Jan 23, 2001 10:21 AM

This upscale dining room features a retractable central skylight, wrought-iron sculpture and light-wood accents. Walls are lined with an ever-changing art collection from the Nevada Institute for Contemporary Arts, and the room is centerpieced by a bronze sculpture that appears to climb from the floor to the ceiling. The menu follows chef Jean-Louis Palladin’s philosophy that "first perfect the taste; from that point all else will follow." Palladin’s trademarks include such delicacies as foie gras, truffles, exotic wild mushrooms and caviar. Among the popular specialties are roasted pear and pecan with fried blue cheese, corn soup with Manila clams and scallop quenelles and wood-grilled veal chops with truffled gnocchi. Napa has also become known for its extensive wine cellar, which houses, among others, a 1950 bottle of Chateau Lafite Rothschild.

Olio! at MGM Grand is unlike any dining experience

Olio! at the MGM Grand – where Neo-Italian cuisine plays a starring role on a kaleidoscope stage. Where the celebrated culinary talents of executive chef John Cahill mix with the eclectic, colorful imagination of creator and co-owner John Tunney III. Where dessert is off the wall (literally) and the antipasto table is nearly off the charts.

Like a true adventure, Olio! both asks the questions and provides the answers.

From the 100-foot-long tiger wood entrance that transforms guests from spectators to participants, Olio! provides an experience for everyone. Pull on a chair at the 40-foot-long antipasto table-the world’s longest. Relax at the lounge with a signature cocktail while surfing the menu or plug your laptop into the wall and surf the Internet.

Make it a quiet dinner for two under the massive, two-part, red and ivory flowing ribbon or invite 35 of your friends to the private screening room for the most high-tech audio/visual/culinary experience found anywhere. Or book passage at "Table 99," the signature chef’s tasting table, for a multi-course ride your taste buds will remember in their memoirs.

New seafood/oyster bar opens at Stratosphere

Montana’s Steakhouse in the Stratosphere Casino Hotel has added Chef Karl’s Seafood and Oyster Bar to the original Western steakhouse fare. The seafood and oyster bar is served Thursday through Sunday from 5 to 10 p.m.

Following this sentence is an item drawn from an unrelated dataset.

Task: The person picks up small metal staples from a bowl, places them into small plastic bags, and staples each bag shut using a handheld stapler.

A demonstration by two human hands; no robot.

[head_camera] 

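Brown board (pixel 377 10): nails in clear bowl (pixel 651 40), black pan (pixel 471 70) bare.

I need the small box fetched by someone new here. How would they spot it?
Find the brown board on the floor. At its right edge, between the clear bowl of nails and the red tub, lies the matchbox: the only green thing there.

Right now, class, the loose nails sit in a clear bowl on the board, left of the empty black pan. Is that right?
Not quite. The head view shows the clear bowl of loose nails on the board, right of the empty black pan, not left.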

Chef Karl’s Oyster and Seafood Bar features ocean favorites such as marinated swordfish, oysters on the half shell, steamed clams, smoked salmon and bay scallop salad. The bar also includes black mussels Prince Edward; and cevice red, an assortment of seafood marinated in lemon juice, garlic, onion, fresh herbs, seasonings, white wine, tomatoes and diced bell peppers.

Entrees are priced from $7.99 to $10.99. The house special, Louisiana clam chowder, is served in a bread bowl for $4.29.

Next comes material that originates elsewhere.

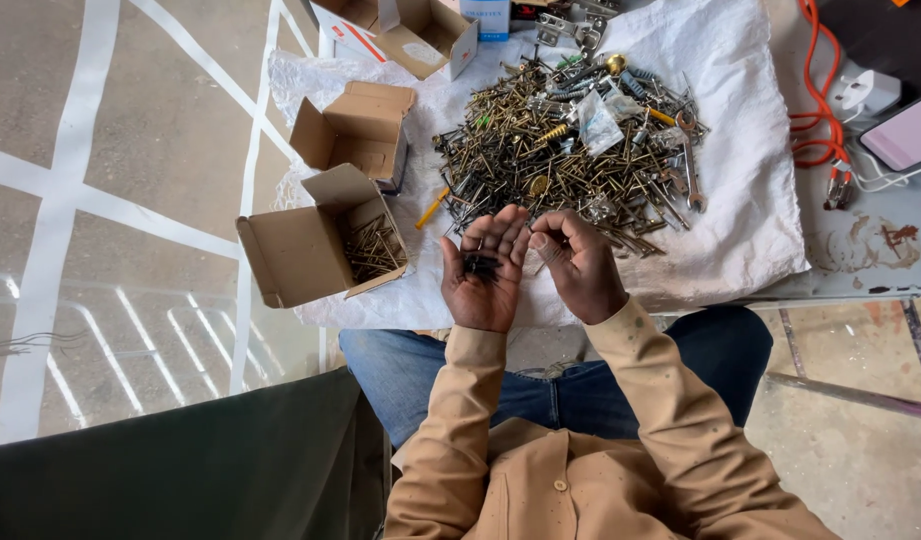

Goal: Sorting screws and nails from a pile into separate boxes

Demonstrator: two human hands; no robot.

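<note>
Three cardboard boxes (355,125), nearest (320,240) holding screws, left hand (483,275) cupping dark screws (479,264), right hand (575,262) pinched

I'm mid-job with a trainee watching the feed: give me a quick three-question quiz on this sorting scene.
1. True or false: the left hand lies palm up with small dark screws in it.
2. Which box holds screws? A) the open cardboard box nearest the hands B) the middle box C) the far box
3. What does the pile of mixed screws and hardware lie on?

Key: 1. True. 2. A. 3. A white woven sheet; the right hand is at the pile's near edge.
</note>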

Blue Iguana at Circus Circus

The Mexican cantina-style restaurant on the hotel’s Promenade level is a festive affair with colorful wall accents, fieldstone walls, tile floors and wrought iron furnishings. Among the traditional favorites are flavorful renditions of tamales, chile relleno, burritos, chimichangas, enchiladas, tacos, carne asada and chile verde For a change of pace, sample one of the chef specialties, which include fish tacos, skewers of seafood (shrimp, halibut and scallops) and fajitas — steak, chicken vegetable or shrimp. Another innovative dish is the "Drunken" shrimp, which is made with a tangy tequila lime sauce.

The Range at Harrah’s

In addition to a sweeping view of the famed Las Vegas Strip, this upscale dining room has a rustic aura with its Western decor, dark woods and brass and copper accents. Specialties of the house include an 8-ounce bone-in filet mignon, and a halibut T-bone with tangy salsa. Other favorites are the 24-ounce porterhouse and slow-roasted prime rib, with natural au jus, in a 12- or 16-ounce size. The adjoining Range Lounge is a popular spot for live entertainment, cocktails, premium wines, specialty coffees, tasty appetizers, desserts and fine cigars – all accompanied by a spectacular view of the Strip.